A truncated T cell receptor repertoire reveals underlying immunogenicity of an antigenic determinant.

Abstract

Induction of T cell responses to an antigenic peptide that is known to bind a major histocompatibility complex molecule is a function of either the T cell receptor (TCR) repertoire or regulatory influences by CD8 or CD4 regulatory T cells. We have tested the hypothesis that a lack of 10 TCR V beta gene segments in V beta a mice may result in an incomplete repertoire of regulatory T cells involved in maintaining peripheral tolerance. Such a hole in the repertoire of regulatory cells could result in expression of T cell responses to antigenic determinants that normally remain undetected in mice with a wild-type repertoire of TCR V beta gene segments.

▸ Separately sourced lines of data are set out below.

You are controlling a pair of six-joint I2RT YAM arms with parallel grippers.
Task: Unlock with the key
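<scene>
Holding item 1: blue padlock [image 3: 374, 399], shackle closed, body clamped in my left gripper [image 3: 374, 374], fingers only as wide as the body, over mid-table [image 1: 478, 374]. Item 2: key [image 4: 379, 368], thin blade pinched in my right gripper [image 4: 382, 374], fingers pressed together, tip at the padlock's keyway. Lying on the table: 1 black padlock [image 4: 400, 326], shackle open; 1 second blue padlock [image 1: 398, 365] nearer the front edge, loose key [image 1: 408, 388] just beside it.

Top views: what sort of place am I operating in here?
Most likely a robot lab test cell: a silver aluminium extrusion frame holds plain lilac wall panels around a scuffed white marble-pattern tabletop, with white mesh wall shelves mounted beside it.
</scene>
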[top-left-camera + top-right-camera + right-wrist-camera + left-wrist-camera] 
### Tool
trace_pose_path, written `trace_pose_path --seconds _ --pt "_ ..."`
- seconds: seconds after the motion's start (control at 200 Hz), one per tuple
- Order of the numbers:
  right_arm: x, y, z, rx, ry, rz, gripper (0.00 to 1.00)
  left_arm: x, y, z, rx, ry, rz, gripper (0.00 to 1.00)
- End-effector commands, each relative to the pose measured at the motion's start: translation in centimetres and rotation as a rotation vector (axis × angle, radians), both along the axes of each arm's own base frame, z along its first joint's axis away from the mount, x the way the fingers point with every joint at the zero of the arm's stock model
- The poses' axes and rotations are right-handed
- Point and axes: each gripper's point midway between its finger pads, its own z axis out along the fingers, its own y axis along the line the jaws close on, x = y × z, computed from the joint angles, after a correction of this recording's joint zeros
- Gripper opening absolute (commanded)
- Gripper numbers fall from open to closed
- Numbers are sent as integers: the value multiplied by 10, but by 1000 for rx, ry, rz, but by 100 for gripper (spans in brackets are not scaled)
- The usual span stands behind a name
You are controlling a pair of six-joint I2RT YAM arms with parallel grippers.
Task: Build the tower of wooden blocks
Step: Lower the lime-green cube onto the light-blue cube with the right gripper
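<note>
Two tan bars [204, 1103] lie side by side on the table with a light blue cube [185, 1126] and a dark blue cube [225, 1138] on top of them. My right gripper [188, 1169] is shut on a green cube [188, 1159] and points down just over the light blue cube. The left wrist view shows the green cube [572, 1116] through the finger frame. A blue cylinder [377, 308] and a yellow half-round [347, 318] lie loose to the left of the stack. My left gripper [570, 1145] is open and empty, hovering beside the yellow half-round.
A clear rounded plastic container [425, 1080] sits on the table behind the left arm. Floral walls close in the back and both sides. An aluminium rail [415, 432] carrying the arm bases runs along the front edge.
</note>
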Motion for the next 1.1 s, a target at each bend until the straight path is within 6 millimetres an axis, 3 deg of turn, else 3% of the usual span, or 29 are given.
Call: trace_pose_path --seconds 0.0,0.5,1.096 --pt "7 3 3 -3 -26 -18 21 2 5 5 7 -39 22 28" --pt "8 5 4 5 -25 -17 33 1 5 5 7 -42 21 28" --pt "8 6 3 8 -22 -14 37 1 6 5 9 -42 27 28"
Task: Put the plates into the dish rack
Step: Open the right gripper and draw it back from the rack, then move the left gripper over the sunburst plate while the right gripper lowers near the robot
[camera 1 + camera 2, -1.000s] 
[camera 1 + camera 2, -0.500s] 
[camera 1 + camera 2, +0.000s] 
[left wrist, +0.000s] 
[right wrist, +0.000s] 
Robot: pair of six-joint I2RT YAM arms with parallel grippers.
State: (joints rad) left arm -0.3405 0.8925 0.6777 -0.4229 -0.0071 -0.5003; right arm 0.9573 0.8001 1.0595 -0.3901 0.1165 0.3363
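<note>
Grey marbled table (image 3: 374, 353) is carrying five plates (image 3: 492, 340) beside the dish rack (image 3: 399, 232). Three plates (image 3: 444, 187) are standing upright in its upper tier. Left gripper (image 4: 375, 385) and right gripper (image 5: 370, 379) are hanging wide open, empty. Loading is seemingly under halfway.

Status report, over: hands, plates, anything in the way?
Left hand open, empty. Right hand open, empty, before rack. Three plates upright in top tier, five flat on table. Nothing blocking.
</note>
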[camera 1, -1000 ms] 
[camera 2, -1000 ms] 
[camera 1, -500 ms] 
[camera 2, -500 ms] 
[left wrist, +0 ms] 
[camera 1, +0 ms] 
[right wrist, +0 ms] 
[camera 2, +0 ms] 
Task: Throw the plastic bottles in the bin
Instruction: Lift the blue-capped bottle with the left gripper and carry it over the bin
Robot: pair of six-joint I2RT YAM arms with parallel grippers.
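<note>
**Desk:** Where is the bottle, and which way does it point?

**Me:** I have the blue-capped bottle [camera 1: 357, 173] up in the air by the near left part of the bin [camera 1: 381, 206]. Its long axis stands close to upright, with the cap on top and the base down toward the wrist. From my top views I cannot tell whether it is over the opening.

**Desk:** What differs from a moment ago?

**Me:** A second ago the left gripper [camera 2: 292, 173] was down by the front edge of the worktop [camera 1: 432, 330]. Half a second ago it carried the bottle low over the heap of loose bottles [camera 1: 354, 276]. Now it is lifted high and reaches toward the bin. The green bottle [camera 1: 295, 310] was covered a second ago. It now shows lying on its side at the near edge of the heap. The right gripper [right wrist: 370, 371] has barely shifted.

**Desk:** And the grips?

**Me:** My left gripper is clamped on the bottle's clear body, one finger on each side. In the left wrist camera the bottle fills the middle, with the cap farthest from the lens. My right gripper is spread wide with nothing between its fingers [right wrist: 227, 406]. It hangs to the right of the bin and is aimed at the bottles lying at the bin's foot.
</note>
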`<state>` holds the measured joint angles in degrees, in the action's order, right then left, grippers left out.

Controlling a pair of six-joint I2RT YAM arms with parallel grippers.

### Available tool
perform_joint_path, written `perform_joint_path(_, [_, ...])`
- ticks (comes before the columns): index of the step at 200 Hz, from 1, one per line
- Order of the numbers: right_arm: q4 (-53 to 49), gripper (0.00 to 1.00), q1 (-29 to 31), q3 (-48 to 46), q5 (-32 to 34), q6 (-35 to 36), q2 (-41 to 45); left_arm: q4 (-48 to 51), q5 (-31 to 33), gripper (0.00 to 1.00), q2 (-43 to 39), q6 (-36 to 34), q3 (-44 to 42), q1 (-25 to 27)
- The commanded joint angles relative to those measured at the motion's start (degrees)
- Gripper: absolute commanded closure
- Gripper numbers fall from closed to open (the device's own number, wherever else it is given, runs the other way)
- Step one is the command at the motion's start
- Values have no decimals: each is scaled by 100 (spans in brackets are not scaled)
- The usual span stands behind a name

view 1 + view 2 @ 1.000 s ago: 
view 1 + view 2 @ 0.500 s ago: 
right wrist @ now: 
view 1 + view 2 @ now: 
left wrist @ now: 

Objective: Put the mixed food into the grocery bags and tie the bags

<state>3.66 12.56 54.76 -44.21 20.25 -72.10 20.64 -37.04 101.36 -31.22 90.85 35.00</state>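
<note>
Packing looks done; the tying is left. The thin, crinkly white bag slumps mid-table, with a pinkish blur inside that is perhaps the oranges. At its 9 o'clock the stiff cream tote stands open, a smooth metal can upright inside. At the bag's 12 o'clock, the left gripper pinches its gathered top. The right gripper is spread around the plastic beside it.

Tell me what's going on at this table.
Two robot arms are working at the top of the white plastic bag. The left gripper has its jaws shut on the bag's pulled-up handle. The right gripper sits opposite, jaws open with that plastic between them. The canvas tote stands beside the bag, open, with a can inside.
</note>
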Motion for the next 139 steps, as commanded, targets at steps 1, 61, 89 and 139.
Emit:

We show here that H-2d mice respond to the peptide 74-96 of hen egg-white lysozyme (HEL) when they are of V beta a haplotype at their TCR locus. The wild-type (V beta b) H-2d mice with their complete set of 20 TCR V beta gene segments fail to respond to HEL 74-96. The 74-96-specific T cell responsiveness was revealed in the wild-type (V beta b) mice when they were treated in vivo with anti-CD8 antibody, implicating the existence of regulatory cells that prevent expression of T cell responses specific for peptide 74-96. This is a demonstration that holes in the regulatory T cell repertoire can, in certain circumstances, become beneficial to the host, for example, in susceptibility against pathogens.